A trans woman is not a woman. Woman = adult human female. A trans woman is not female. A trans woman does not have a vagina/cervix/uterus/fallopian tubes/ovaries/breasts etc. A trans woman requires prostate examinations, not smear tests. a trans woman will never die of cervical cancer or ovarian cancer and is very unlikely to die from breast cancer. This is simple biology.
Please don't give me the argument about women who have had hysterectomies and mastectomies. Having your reproductive parts and breasts removed makes you no less of a woman than having your penis and testicles removed makes you more of one.
All of these things above, when said out loud, hurt the feelings of trans woman. But, I'm sorry, hurt feelings should not get in the way of facts. They also should not get in the way of quotas for women (on boards, for scholarships, sporting teams etc) or crime statistics. When a trans woman commits rape, that should be recorded as a man committing rape, not a woman. Ever. But it is, in some places, and that makes me want to howl.
Trans women want to be women. They really, really do. I get that. I'm sorry that the fact that they're not makes them sad and sometimes suicidal. But they're not and they never will be. And I think we haven't considered that their desire to be one is not that they have the wrong body, but that they have a psychological problem, and we as a society have a problem with sex and gender expectations.
They may also say they feel like a woman. But my answer is, well, what does that feel like? Everything that makes me feel like a woman is related to my sex. Breasts, periods, trying to get pregnant, trying not to get pregnant, childbirth, menopause (not yet, but it will come), my body after pregnancy. All the good and the bad. UTIs, abortions, thrush, a pelvic floor shot to hell and brought back to life (thanks, pilates), sore breasts every month. Lumpy breasts for no particular reason.

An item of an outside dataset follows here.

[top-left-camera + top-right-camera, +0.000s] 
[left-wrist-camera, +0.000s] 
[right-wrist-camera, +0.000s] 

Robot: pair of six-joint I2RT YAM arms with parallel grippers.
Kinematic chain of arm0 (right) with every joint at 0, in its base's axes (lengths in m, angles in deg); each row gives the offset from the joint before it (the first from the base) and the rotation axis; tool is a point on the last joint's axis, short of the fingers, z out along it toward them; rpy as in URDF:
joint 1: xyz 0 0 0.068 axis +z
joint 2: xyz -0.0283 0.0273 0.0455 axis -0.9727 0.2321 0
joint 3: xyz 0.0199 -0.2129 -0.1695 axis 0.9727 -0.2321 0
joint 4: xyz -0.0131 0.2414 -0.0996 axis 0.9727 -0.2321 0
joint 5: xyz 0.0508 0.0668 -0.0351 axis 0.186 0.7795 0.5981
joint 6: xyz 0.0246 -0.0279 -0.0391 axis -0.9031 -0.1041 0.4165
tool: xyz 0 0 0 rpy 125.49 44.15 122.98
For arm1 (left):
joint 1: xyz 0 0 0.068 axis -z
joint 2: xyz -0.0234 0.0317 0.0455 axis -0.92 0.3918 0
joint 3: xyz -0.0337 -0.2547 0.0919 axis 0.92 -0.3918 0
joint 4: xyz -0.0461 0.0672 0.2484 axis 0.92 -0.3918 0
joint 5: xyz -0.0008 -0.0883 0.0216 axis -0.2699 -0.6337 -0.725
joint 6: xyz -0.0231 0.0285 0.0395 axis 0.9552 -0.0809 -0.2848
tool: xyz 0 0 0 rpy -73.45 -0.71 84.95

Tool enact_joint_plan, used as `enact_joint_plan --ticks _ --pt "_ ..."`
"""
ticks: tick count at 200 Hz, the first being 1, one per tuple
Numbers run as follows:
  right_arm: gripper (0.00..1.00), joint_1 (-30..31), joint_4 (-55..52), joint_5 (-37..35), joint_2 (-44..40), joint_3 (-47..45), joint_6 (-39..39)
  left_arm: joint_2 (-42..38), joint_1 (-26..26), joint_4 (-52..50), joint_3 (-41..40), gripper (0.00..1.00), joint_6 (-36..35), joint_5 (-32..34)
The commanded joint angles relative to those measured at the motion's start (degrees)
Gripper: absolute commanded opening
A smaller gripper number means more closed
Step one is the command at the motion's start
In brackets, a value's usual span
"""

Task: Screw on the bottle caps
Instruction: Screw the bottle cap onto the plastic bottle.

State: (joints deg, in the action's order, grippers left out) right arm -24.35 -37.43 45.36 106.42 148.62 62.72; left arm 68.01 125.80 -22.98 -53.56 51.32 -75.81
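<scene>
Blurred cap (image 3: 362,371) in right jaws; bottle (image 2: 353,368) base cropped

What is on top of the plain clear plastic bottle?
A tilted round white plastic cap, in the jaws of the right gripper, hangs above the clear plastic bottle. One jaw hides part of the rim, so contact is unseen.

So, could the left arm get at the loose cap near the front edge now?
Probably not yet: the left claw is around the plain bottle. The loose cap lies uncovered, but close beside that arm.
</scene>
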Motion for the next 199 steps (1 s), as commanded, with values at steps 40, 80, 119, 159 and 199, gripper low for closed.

Transpeople should wear what they want, fuck whoever they want and do whatever they want to their bodies (though I wish they wouldn't) , and feel safe, without being abused. I know that this is not happening to them at the moment and that is a bad thing. I saw a Ted talk recently that featured pictures of a trans woman after she had been beaten. I felt sick about it and have been thinking about it ever since. It does not change my view. If we must have gender, then what the hell, choose yours. But you can't choose your sex. It's out of your hands. Your sex was chosen the moment sperm met egg.
Despite what some trans people will say, my views do not contribute to their abuse. If everyone thought like me, then trans woman would not be recognised as women, but they would be safe and be able to freely walk around identifying as whatever they wanted, wearing whatever they wanted and (ideally) not mutilating their bodies.
I don't need a qualifier. I'm a woman. I'm not a ciswoman. I wish you well, but I'm not your cister.